## Task prompt
Quote exactly and only this range of lines in the data below: the line that holds "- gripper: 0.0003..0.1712" to the line that holds "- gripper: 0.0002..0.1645", both included.

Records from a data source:
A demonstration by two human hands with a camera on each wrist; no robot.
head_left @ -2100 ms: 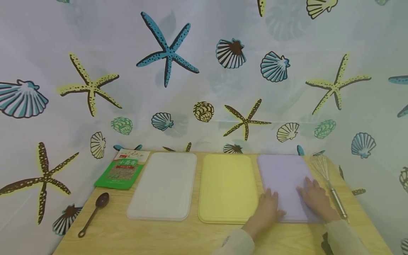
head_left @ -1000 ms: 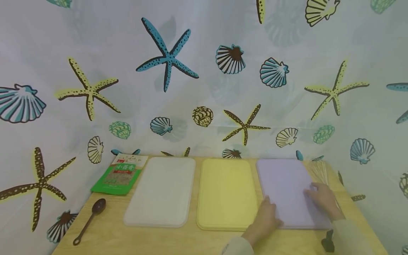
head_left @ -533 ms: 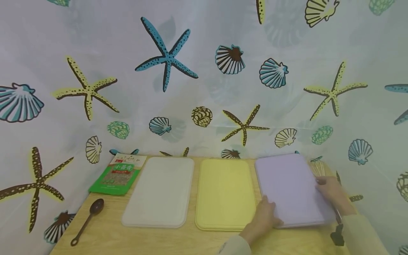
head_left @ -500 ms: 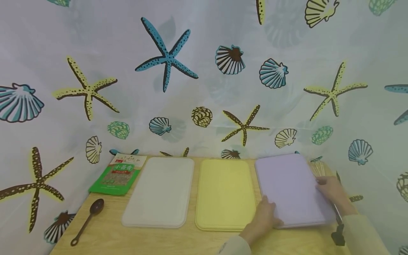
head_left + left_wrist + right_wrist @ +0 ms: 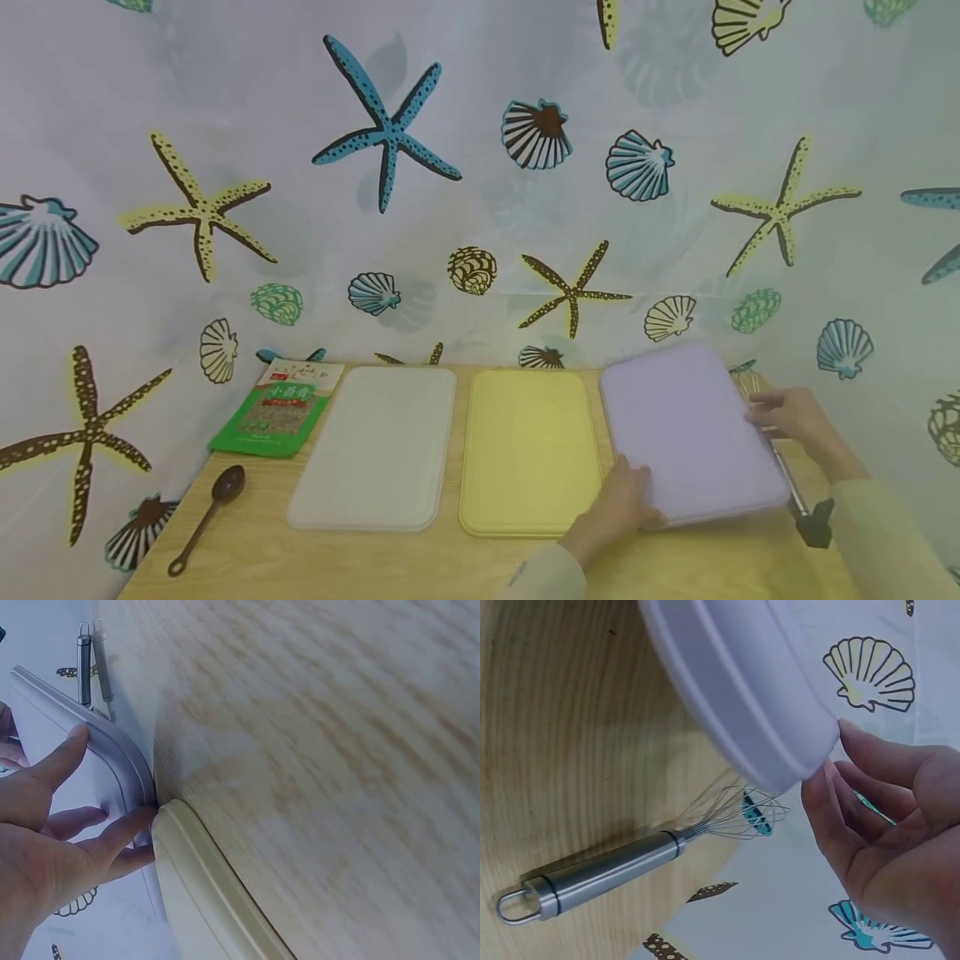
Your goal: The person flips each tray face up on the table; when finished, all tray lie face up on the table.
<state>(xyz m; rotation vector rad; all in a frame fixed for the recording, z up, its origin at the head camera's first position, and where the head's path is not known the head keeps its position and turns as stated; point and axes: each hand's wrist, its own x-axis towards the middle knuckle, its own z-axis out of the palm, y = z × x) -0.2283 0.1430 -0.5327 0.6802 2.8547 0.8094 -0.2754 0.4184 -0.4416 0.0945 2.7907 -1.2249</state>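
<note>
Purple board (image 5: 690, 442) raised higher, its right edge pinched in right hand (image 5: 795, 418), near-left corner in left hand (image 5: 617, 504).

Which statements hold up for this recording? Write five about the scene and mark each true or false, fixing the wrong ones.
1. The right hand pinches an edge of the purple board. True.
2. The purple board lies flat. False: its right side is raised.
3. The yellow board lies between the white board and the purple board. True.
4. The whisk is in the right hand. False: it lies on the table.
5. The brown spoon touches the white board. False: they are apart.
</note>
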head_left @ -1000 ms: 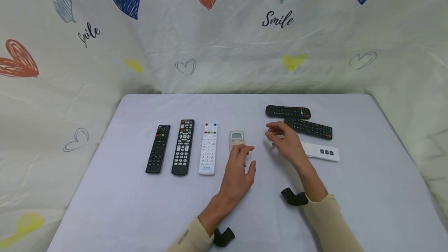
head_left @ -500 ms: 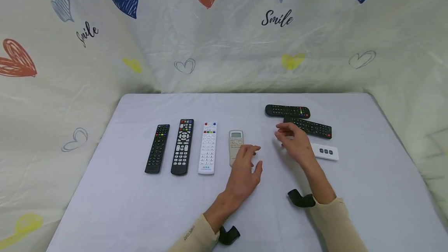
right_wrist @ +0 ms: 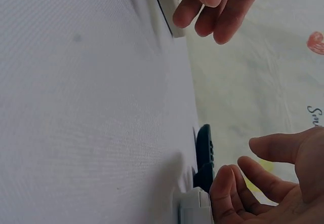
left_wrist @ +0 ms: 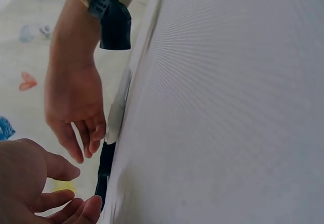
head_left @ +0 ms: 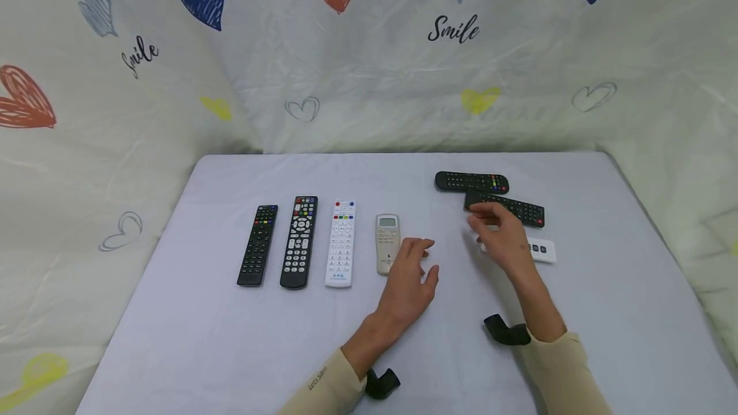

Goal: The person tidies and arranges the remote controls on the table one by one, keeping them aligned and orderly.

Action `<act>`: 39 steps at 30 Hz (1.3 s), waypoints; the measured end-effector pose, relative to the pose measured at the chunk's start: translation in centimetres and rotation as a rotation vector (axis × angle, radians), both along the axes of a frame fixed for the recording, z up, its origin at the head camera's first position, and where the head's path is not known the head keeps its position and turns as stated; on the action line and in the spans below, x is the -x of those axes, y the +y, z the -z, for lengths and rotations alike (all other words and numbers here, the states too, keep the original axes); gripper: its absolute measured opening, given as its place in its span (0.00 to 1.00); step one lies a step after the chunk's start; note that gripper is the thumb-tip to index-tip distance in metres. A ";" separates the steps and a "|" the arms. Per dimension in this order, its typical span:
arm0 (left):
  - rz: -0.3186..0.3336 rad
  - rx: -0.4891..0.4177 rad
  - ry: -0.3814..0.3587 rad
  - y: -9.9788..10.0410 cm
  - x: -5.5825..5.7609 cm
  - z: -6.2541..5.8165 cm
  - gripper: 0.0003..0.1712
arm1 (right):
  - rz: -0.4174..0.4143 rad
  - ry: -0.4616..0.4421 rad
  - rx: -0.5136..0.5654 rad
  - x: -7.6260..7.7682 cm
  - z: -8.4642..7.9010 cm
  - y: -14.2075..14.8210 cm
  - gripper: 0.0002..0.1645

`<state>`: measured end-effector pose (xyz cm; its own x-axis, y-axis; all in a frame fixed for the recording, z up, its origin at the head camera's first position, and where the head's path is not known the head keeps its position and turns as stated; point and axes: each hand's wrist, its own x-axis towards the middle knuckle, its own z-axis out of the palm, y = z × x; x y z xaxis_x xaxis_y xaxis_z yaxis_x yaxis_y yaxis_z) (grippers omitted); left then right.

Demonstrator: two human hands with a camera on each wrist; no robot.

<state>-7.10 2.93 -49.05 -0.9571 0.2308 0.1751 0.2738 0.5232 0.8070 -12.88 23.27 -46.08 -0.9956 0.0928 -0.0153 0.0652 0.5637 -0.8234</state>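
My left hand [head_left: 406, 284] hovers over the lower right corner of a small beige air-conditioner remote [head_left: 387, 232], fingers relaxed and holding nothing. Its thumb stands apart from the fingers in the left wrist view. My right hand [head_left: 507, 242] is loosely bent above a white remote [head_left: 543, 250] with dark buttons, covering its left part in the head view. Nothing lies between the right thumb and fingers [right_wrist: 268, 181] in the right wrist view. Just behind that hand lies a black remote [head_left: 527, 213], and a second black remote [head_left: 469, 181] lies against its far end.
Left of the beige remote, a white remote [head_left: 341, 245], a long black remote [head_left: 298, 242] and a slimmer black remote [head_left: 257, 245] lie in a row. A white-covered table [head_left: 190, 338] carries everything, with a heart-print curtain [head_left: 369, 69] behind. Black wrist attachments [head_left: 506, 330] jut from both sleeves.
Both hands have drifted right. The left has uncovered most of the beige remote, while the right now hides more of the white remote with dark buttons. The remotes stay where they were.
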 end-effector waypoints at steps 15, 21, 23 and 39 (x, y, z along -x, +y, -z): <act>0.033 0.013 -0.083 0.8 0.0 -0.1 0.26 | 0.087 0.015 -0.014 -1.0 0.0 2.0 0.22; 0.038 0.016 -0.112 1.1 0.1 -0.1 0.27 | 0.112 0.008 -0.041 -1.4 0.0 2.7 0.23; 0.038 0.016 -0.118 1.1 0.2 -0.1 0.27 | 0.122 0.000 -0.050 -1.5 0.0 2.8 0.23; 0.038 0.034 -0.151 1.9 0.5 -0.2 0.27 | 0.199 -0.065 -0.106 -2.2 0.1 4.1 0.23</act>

## The completed task
  - gripper: 0.0003..0.1712
arm1 (right):
  - rz: -0.4174..0.4143 rad
  - ry: -0.4616..0.4421 rad
  - rx: -0.5136..0.5654 rad
  - x: -7.6260..7.7682 cm
  - z: -8.4642..7.9010 cm
  - y: -14.2075..14.8210 cm
  - gripper: 0.0002..0.1645

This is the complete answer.